§ Work order:
Find and copy each line in the material below where the string "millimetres" occurs.
[Material shown — start]
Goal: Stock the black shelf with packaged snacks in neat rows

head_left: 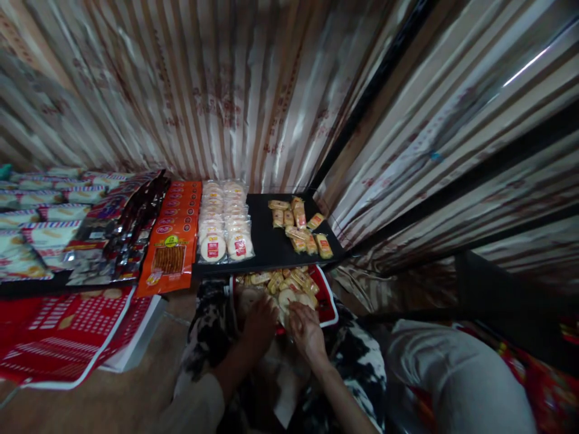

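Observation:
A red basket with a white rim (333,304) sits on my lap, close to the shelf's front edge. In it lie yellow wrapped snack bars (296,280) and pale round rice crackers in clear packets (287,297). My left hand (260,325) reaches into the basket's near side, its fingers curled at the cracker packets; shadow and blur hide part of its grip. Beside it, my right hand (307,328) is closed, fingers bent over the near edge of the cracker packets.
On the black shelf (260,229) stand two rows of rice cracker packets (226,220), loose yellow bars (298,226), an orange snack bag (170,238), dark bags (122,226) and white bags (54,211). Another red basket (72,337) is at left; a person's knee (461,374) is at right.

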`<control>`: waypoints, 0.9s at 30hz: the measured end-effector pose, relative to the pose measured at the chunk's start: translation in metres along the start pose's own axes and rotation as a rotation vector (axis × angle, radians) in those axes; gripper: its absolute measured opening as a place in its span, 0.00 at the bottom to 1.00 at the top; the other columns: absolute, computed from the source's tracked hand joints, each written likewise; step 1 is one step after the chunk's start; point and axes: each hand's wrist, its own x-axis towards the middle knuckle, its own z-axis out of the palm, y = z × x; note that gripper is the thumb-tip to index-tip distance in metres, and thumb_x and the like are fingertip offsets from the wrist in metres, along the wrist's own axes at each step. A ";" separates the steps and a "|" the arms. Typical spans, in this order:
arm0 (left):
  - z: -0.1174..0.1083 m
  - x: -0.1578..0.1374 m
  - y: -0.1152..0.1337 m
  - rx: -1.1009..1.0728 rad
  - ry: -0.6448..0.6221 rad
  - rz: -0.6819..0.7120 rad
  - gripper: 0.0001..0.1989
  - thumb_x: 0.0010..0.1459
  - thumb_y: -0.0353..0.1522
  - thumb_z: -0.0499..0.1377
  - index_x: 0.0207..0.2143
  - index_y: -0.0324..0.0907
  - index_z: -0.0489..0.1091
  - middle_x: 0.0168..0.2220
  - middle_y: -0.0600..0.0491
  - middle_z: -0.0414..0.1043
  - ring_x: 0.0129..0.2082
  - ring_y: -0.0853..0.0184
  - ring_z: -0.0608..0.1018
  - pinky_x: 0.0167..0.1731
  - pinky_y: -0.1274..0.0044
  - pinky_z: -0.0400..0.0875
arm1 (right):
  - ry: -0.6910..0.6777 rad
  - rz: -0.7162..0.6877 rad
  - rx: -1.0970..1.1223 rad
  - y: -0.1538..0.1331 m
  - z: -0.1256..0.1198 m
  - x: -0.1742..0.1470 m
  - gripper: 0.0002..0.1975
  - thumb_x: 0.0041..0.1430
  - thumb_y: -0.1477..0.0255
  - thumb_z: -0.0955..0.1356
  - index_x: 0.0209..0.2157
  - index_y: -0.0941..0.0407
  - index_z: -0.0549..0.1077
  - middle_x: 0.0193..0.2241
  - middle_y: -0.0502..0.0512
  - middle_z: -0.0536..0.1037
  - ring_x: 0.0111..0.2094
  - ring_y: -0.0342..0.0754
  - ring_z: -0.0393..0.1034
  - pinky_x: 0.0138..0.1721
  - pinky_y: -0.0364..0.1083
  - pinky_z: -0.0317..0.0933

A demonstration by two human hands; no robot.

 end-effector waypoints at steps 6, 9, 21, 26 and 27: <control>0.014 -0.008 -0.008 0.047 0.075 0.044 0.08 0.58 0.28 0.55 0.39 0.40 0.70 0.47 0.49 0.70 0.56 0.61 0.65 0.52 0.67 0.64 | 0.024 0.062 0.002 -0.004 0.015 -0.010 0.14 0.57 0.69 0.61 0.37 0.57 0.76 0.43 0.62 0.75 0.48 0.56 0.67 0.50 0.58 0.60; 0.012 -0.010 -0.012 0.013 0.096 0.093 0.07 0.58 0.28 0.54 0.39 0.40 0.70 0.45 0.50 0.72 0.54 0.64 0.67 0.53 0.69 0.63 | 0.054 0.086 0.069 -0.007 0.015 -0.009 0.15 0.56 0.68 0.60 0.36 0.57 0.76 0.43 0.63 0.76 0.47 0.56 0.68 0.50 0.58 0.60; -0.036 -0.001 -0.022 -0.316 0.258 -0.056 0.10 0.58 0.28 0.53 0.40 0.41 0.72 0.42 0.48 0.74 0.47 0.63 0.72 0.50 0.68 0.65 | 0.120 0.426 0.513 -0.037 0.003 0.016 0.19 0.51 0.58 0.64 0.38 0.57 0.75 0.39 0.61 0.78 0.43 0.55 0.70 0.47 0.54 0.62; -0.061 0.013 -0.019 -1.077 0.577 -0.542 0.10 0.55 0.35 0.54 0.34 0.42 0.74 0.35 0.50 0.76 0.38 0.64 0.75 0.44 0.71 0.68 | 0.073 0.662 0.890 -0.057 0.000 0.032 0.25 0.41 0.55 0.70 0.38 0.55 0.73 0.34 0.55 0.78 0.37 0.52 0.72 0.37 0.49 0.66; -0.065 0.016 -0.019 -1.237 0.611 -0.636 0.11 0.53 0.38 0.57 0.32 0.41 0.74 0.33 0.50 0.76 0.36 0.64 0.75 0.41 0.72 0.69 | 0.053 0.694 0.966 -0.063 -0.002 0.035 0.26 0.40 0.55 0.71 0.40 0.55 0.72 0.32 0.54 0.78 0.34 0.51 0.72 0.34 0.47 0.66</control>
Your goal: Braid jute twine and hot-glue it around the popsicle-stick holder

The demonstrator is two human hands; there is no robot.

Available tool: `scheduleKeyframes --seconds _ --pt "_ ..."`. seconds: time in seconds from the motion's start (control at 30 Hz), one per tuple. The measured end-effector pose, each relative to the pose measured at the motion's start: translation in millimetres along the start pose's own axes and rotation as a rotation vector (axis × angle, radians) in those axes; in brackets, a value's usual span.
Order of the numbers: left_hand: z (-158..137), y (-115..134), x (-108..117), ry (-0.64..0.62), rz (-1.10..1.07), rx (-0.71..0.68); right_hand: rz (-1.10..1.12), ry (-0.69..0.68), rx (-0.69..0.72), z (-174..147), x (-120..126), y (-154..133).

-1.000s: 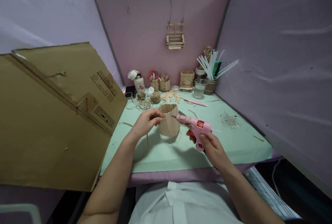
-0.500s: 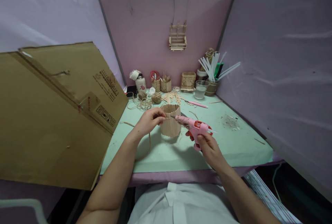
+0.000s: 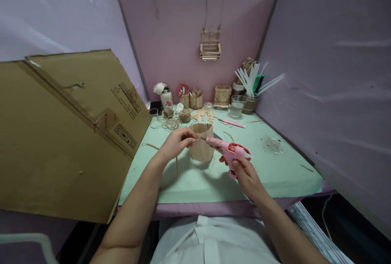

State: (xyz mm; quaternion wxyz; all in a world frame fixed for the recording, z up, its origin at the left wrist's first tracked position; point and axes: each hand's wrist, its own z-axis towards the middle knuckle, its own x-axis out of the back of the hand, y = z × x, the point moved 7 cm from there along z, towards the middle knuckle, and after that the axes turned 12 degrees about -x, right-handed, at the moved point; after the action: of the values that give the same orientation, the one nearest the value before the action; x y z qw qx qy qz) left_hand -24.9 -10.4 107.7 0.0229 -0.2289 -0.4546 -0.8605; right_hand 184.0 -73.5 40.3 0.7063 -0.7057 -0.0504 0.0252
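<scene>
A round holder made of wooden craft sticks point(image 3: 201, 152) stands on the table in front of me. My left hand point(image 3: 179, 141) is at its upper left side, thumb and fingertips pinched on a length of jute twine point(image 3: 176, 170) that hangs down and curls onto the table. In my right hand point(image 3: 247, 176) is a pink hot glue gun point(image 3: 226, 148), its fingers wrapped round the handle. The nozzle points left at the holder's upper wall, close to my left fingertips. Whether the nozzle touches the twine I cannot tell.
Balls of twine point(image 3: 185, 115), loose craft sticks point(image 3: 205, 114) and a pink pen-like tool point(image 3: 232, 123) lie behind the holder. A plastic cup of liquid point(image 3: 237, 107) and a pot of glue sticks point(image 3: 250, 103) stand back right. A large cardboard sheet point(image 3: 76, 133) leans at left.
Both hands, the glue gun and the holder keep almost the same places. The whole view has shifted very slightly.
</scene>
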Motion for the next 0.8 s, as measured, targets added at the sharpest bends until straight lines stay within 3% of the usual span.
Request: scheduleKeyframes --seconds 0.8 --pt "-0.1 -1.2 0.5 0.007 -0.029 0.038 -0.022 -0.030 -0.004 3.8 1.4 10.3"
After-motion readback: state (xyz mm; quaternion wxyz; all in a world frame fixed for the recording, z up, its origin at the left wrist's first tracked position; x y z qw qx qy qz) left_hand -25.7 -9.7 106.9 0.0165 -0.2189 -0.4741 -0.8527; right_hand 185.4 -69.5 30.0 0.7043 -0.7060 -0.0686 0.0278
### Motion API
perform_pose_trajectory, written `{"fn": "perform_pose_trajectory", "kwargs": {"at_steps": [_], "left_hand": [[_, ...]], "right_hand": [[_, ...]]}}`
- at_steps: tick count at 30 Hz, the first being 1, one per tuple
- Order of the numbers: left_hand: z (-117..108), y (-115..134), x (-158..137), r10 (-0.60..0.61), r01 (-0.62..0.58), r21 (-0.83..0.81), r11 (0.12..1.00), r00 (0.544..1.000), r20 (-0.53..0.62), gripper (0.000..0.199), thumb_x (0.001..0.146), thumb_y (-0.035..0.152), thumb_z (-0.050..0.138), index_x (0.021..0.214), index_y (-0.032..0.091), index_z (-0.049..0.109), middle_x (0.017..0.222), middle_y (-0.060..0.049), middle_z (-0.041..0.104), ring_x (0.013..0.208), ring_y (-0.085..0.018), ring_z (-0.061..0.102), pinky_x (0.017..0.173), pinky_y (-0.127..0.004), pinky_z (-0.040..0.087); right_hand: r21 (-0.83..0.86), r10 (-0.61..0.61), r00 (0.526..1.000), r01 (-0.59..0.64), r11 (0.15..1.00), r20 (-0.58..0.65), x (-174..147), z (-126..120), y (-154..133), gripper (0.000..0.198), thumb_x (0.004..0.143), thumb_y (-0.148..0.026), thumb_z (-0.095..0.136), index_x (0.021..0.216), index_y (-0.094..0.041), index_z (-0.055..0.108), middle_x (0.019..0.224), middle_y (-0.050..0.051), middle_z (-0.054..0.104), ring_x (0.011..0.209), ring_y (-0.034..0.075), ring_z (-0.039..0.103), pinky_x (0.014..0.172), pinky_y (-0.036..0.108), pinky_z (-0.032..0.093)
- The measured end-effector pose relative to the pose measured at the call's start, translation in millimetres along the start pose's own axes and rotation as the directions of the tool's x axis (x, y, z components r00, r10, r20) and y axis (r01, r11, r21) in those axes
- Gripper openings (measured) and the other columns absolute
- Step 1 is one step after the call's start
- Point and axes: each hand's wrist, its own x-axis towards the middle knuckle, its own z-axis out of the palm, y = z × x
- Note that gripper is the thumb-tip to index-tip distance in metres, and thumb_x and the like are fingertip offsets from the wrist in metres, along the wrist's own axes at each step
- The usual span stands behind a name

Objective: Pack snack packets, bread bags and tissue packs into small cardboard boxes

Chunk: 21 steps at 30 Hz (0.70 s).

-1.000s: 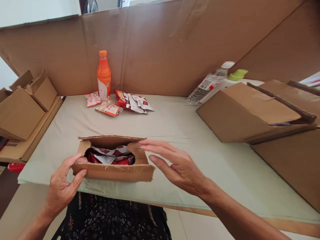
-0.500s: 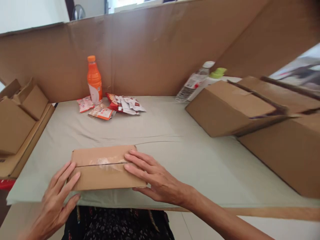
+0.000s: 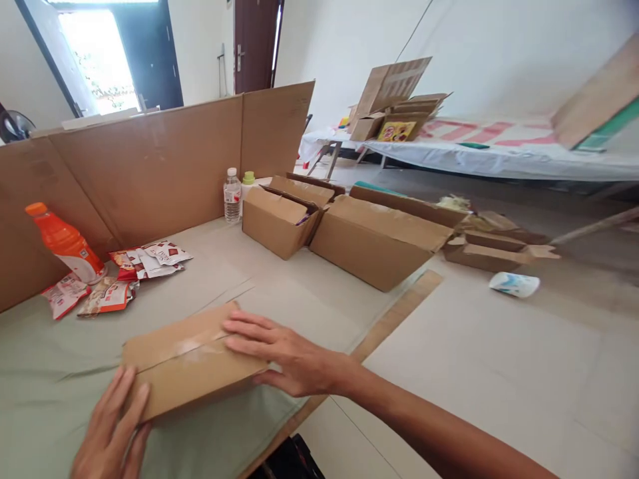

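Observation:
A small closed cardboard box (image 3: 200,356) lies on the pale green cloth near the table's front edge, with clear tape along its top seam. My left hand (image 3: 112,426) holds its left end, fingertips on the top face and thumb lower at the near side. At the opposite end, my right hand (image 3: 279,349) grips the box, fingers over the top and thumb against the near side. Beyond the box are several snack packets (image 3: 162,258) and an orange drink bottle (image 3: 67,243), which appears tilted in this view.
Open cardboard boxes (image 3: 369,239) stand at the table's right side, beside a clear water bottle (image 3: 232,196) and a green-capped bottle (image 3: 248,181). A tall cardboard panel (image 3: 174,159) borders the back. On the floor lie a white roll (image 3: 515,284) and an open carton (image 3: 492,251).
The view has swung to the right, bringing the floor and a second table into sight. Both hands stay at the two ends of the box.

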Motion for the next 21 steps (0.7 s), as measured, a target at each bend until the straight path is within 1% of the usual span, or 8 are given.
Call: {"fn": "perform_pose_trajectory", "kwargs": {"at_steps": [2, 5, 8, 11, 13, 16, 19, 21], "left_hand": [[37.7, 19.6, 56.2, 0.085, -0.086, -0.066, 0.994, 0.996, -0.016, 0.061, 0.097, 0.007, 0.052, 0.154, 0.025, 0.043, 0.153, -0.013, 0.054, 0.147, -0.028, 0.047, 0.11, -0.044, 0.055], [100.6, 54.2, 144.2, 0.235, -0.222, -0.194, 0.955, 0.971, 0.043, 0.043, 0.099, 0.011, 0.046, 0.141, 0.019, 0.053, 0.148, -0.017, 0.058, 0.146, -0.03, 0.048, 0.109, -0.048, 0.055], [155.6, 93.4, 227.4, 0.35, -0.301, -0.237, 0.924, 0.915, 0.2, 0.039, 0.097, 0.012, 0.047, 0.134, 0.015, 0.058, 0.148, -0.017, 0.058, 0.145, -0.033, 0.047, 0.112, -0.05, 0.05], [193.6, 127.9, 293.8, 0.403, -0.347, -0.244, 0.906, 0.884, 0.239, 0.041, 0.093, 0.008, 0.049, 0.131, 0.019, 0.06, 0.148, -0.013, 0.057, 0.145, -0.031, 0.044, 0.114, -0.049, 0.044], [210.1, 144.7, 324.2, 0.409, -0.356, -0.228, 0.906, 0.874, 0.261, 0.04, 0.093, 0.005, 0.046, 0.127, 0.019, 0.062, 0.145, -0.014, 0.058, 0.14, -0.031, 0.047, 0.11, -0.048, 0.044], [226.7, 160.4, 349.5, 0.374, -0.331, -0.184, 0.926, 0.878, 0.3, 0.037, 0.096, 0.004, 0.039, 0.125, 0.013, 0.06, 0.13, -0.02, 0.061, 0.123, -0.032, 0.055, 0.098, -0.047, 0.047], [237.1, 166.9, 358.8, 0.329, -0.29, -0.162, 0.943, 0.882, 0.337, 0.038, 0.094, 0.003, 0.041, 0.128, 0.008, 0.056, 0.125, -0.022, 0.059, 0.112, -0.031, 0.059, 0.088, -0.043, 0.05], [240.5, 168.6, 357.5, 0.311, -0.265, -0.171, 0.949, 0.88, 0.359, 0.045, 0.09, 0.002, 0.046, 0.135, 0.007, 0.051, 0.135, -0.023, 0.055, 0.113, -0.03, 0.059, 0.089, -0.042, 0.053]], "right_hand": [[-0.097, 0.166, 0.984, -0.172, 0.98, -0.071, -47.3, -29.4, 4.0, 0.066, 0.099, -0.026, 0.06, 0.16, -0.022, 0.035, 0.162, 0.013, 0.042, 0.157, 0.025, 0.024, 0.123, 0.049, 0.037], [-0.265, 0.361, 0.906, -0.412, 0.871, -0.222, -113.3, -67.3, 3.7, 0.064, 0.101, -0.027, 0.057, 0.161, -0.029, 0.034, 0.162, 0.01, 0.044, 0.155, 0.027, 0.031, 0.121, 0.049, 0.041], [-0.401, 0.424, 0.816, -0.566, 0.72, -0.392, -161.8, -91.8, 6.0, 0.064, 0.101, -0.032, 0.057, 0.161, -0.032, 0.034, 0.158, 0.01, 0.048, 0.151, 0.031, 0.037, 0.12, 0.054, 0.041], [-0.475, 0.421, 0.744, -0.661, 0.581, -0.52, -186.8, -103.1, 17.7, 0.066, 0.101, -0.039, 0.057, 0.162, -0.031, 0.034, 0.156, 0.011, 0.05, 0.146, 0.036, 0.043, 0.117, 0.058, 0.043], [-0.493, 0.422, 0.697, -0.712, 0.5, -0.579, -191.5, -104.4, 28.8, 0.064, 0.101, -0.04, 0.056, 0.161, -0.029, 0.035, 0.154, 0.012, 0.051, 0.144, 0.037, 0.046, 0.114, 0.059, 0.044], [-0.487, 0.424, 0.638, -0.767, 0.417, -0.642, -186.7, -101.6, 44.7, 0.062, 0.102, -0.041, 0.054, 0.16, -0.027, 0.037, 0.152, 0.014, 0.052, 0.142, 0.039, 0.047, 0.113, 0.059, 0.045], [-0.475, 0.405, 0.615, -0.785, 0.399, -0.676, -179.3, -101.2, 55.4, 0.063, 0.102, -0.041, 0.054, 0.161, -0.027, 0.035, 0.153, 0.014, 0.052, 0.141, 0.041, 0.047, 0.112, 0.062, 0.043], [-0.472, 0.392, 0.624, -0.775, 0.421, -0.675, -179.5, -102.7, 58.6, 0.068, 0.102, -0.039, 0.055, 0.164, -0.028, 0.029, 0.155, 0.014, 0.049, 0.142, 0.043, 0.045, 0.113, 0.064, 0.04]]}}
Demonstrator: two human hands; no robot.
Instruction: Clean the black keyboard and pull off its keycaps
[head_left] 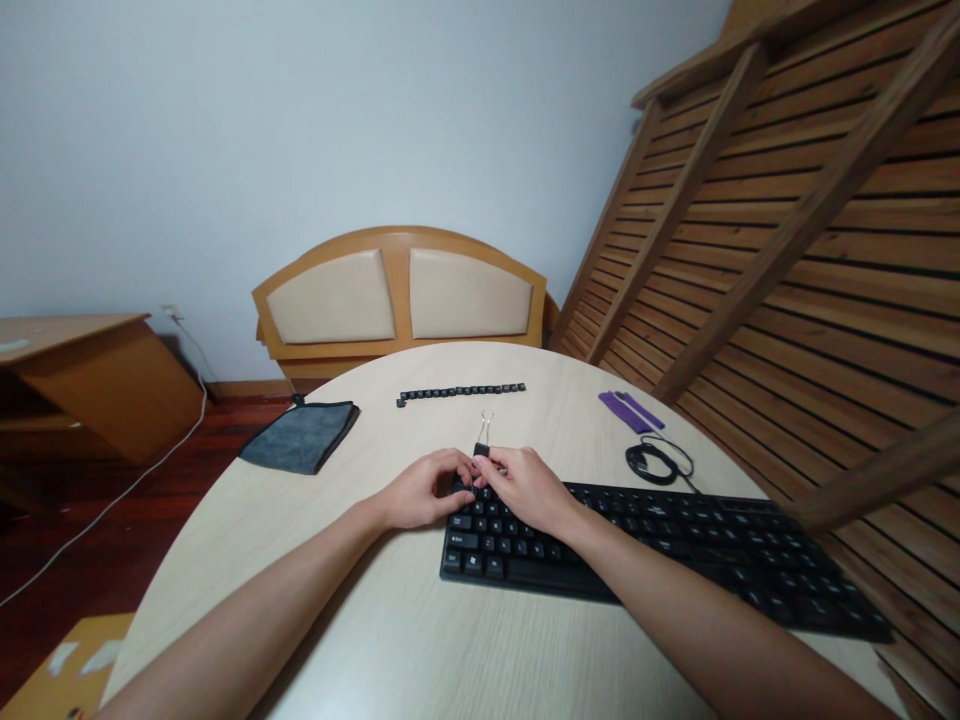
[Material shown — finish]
§ Exercise response:
Available tool: `scheduleKeyframes --seconds _ --pt "_ ..."`. seconds: time in seconds from the motion's start (control at 30 Hz), one per tuple. The measured end-effector pose, each relative to the pose measured at the motion's start: translation in millimetres along the start pose's own axes and rotation as a rotation vector (axis × angle, radians) in those axes; in brackets, a value's usual span.
- The measured end-effector pose relative to the pose measured at the call's start, translation in millimetres along the start pose's own axes and rotation as the directions of the tool's x axis (x, y, z components r00, r10, r20) and y axis (r01, r11, r21) in those axes

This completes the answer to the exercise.